Jesse Berwald

Research

I am interested in applied and computational algebraic topology, and am attending the IMA Thematic Year on Scientific and Engineering Applications of Algebraic Topology. Here is my research statement. Below are a list of publications, some of which are still in preprint form.

Publications



  Automatic recognition and tagging of topologically different regimes in dynamical systems. with Marian Gidea and Mikael Vejdemo-Johansson.
Full Manuscript, 2014 (preprint).

Complex systems are often modeled as (typically chaotic) high-dimensional deterministic dynamical systems, or as random dynamical systems with lower dimensional deterministic components. From the point of view of forecastabiliy, a high-dimensional chaotic system is equivalent to a stochastic system. Since a detailed description of the dynamics is virtually unattainable, a more sensible goal is to recognize and mark the transition of a system between qualitatively different regimes of behavior. In practice, one is interested in developing techniques for detection of such transitions from sparse observations, possibly contaminated by noise. In this paper we develop a framework to accurately tag different regimes of complex systems based on topological features. In particular, our framework works with a high degree of success in picking out a cyclically orbiting regime from a stationary equilibrium regime in high-dimensional stochastic dynamical systems.

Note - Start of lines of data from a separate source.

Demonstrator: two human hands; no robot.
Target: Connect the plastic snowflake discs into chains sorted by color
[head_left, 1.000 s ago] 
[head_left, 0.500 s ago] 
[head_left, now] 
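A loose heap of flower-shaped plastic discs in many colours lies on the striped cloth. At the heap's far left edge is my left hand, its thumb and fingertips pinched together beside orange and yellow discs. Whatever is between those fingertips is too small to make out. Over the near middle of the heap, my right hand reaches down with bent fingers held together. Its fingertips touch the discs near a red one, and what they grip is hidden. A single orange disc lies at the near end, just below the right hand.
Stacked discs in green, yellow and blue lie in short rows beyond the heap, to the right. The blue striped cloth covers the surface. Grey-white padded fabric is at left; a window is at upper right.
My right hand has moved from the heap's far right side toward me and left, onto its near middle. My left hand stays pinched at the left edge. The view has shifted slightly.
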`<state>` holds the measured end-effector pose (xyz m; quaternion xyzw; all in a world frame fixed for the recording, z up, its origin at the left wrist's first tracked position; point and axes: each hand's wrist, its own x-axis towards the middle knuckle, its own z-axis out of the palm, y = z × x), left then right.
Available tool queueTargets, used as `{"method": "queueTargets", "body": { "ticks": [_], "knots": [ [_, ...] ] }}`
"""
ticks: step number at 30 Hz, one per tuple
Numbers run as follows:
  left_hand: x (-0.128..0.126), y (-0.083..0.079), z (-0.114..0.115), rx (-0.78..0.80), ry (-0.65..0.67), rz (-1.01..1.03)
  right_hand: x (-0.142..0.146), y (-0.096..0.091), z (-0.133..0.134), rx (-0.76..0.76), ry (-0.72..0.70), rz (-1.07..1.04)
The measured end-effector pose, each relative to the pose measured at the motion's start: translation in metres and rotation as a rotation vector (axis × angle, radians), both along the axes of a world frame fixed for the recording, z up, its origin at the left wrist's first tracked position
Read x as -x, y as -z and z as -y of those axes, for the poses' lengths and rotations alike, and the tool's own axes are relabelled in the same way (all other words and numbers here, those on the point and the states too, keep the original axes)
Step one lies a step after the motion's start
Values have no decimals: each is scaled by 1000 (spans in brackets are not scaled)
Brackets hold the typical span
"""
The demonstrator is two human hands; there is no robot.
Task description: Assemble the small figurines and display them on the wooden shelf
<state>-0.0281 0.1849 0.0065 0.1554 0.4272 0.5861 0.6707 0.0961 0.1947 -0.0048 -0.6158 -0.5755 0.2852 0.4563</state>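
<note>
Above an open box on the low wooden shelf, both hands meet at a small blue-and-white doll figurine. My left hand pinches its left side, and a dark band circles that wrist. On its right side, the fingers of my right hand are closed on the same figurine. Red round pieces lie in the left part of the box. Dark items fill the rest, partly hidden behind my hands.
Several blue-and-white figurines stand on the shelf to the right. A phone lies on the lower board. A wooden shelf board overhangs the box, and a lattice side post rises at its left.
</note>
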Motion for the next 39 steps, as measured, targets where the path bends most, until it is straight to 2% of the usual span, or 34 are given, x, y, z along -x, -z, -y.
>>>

  Critical Transitions in a Model of a Genetic Regulatory Network. with Marian Gidea.
Full Manuscript, 2013.

We consider a model for substrate-depletion oscillations in genetic systems, based on a stochastic differential equation with a slowly evolving external signal. We show the existence of critical transitions in the system. We apply two methods to numerically test the synthetic time series generated by the system for early indicators of critical transitions: a detrended fluctuation analysis method, and a novel method based on topological data analysis (persistence diagrams).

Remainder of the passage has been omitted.